What is expected: Return the lines below that contain "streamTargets".

Task material: Begin

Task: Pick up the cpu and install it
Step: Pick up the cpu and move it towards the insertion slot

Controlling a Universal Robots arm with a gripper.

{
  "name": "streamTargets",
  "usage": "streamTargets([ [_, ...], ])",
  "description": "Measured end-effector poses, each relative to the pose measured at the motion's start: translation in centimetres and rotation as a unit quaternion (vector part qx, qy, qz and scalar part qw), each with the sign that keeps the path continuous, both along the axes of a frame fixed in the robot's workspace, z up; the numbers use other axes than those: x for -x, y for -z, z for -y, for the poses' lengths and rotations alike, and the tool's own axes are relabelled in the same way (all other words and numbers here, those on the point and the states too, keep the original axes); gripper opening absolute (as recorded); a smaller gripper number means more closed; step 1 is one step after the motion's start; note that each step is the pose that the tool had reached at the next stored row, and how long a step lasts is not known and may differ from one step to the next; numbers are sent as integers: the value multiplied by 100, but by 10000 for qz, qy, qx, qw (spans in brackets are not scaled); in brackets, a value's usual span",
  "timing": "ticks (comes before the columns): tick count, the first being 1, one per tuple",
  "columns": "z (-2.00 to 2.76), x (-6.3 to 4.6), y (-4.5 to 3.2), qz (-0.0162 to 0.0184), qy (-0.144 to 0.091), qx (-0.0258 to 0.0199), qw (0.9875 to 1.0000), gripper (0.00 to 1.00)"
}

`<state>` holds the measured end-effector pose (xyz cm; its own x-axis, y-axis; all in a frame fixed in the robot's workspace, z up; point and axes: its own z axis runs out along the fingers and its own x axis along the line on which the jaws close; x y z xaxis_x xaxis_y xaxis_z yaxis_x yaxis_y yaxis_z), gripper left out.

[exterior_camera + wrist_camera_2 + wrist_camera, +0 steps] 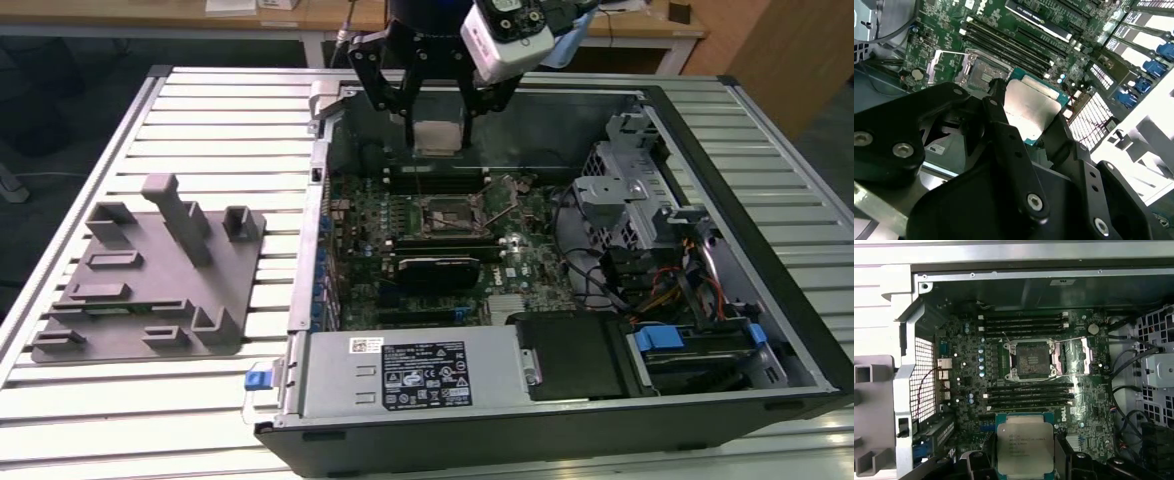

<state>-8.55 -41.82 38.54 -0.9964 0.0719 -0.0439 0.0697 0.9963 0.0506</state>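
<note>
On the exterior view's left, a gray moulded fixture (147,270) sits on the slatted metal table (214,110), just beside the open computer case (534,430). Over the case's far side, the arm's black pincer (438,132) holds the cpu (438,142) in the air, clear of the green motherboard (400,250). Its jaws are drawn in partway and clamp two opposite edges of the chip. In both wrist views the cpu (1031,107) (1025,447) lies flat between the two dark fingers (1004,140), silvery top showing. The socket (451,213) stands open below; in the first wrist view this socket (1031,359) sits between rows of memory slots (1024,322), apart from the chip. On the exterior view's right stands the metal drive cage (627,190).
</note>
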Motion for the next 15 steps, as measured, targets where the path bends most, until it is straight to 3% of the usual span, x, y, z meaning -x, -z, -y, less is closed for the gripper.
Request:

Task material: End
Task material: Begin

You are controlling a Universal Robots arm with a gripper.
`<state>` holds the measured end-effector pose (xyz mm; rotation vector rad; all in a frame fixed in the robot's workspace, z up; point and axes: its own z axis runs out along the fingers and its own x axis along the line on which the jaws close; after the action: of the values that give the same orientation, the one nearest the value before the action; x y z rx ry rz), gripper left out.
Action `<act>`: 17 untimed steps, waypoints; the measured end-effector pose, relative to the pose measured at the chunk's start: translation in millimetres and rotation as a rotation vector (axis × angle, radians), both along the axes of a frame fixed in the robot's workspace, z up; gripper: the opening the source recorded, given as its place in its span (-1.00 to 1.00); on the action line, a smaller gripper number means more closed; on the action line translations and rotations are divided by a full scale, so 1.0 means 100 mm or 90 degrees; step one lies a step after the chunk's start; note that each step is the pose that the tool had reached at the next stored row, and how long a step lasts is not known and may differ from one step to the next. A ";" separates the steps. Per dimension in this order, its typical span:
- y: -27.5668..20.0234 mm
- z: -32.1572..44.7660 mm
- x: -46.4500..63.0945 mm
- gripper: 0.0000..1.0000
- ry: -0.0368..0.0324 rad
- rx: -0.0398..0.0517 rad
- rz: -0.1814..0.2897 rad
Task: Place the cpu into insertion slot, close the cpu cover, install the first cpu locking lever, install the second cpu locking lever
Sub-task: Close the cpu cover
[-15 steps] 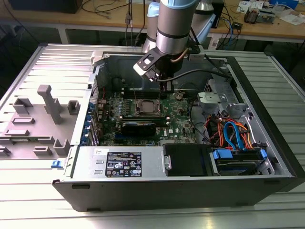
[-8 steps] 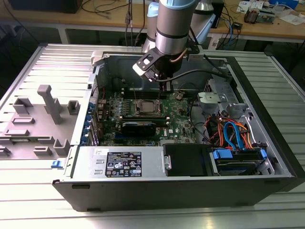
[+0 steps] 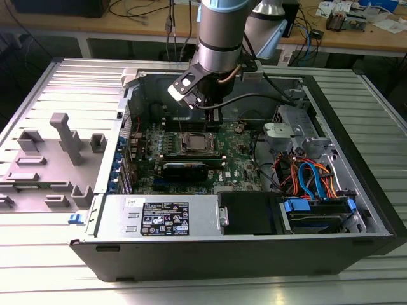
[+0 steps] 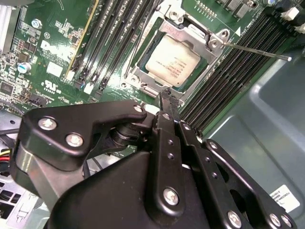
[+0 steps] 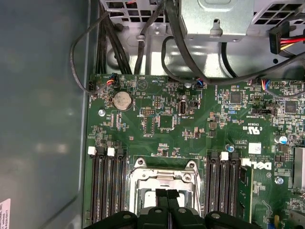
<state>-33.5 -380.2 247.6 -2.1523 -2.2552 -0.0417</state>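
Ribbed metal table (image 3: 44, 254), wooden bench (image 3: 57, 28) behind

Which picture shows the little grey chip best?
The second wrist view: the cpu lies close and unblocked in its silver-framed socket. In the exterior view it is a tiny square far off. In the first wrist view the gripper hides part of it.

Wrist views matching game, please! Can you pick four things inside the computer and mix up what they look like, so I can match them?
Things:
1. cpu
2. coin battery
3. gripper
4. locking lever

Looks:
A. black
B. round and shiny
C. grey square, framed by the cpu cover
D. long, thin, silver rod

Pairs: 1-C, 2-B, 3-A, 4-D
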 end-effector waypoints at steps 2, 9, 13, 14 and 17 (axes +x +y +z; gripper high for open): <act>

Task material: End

Answer for the task:
  "name": "streamTargets",
  "usage": "streamTargets([ [_, ...], ])",

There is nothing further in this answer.